Shenkman ci tiene a sottolineare che il pronunciamento più importante dell'Onu è proprio quello di riconoscere lo stato di detenzione di Assange. «L'argomento principale di Svezia e Inghilterra è che lui si trova lì dentro perché così ha scelto. Lo stesso vale per la stampa: i media insistono a dire che è Assange il responsabile della sua stessa reclusione, ma perché sta lì? Ci sta perché non ha altra scelta: l'unica alternativa sarebbe andare in Svezia e rischiare l'estradizione negli Usa», ragiona Carey Shenkman.



Ma anche dopo il pronunciamento ufficiale, tanto la Svezia quanto l'Inghilterra continuano a rigettare questa interpretazione. In una lettera ufficiale dell'ambasciatore svedese Anders Ronquist al capo del Gruppo di lavoro Onu, che il ministero degli Esteri svedese ha rilasciato stamani a l'Espresso, la Svezia fa notare che il Gruppo di lavoro non è compatto sulla scelta di dichiarare Assange in stato di detenzione e per giunta arbitraria. L'ambasciatore fa notare che uno dei membri del Gruppo si è espresso a sfavore di questa interpretazione e nel parere ufficiale dell'Onu si cita apertamente questa opinione dissenziente.
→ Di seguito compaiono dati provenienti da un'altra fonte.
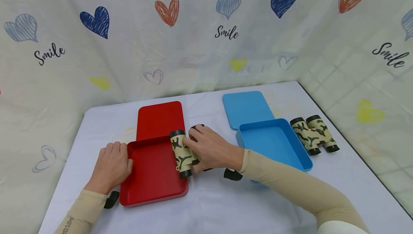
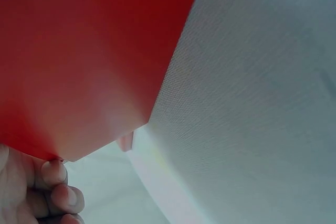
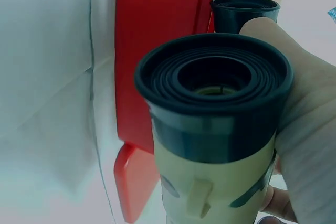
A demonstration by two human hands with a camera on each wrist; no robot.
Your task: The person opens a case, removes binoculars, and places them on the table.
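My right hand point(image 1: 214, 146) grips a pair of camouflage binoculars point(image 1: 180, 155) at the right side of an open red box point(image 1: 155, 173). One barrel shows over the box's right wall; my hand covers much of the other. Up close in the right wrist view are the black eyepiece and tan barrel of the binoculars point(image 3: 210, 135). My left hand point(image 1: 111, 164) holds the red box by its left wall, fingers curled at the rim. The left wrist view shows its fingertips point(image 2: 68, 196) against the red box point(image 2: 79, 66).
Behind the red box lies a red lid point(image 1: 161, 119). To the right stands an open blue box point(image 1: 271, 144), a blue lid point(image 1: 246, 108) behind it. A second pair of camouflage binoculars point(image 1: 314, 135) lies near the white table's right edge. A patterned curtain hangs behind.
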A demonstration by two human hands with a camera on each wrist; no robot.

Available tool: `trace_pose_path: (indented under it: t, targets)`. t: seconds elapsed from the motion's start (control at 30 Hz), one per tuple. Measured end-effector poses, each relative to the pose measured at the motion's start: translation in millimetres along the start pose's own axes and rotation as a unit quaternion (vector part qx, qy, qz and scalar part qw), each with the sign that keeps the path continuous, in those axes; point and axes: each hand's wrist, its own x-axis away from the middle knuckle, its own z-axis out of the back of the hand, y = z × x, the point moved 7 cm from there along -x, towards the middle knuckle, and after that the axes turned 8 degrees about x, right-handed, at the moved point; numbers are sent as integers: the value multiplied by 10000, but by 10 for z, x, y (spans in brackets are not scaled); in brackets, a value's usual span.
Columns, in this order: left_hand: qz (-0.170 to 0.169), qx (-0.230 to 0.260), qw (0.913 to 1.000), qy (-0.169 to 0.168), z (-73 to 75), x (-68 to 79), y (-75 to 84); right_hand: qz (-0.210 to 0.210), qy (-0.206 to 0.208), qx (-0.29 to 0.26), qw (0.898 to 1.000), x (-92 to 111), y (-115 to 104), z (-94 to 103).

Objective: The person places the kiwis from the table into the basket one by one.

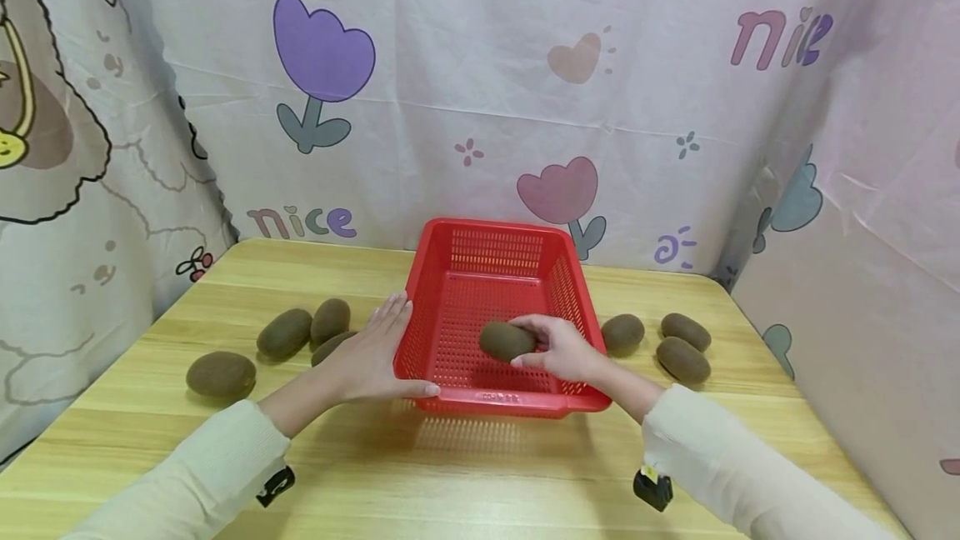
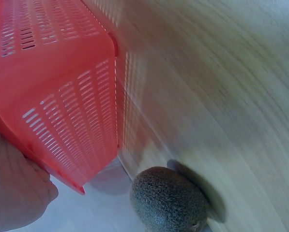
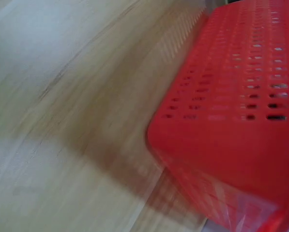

Non solo: attraverso l'ambasciatore Anders, la Svezia fa sapere di non concordare con l'interpretazione delle Nazioni Unite e di non considerare affatto Julian Assange a rischio di estradizione negli Usa: «Nessuna richiesta di estradizione riguardante il signor Assange è pervenuta alla Svezia». In dissenso con il pronunciamento Onu, il diplomatico svedese ribadisce che il confinamento del fondatore di WikiLeaks è una scelta puramente volontaria e che l'indagine preliminare su Assange è nelle mani dell'autorità giudiziaria svedese, che è indipendente dal governo della Svezia.

La Svezia non ha dunque cambiato posizione rispetto agli ultimi sei anni. Per capire che farà Assange sarà importante valutare cosa possa esserne del mandato di arresto europeo a scopo di estradizione in Svezia per interrogarlo: è questo provvedimento giudiziario emesso dal procuratore di Stoccolma, Marianne Ny, che tiene Julian Assange confinato nell'ambasciata, perché con l'estradizione in Svezia, a suo giudizio e a giudizio dei suoi legali, il rischio estradizione negli Usa è invece molto alto.

«Rimane da vedere se da un punto di vista strettamente giuridico il mandato di arresto europeo contro Julian Assange è ancora valido, considerando che, per esempio, nel frattempo le accuse di molestie e coercizione sono finite in prescrizione e il provvedimento giudiziario non riflette questi sviluppi», spiega Carey Shenkman.

L'impasse legale e diplomatico, dunque, continua. Ma c'è da sperare che il parere del Gruppo di lavoro dell'Onu sulle detenzioni arbitrarie non cada nel nulla, perché se rimarrà lettera morta sarà poi difficile usarlo per difendere i diritti di attivisti politici, come Aung San Suu Kyi, detenuti in modo completamente arbitrario da regime feroci. Anche per questo il caso Assange è una partita importante.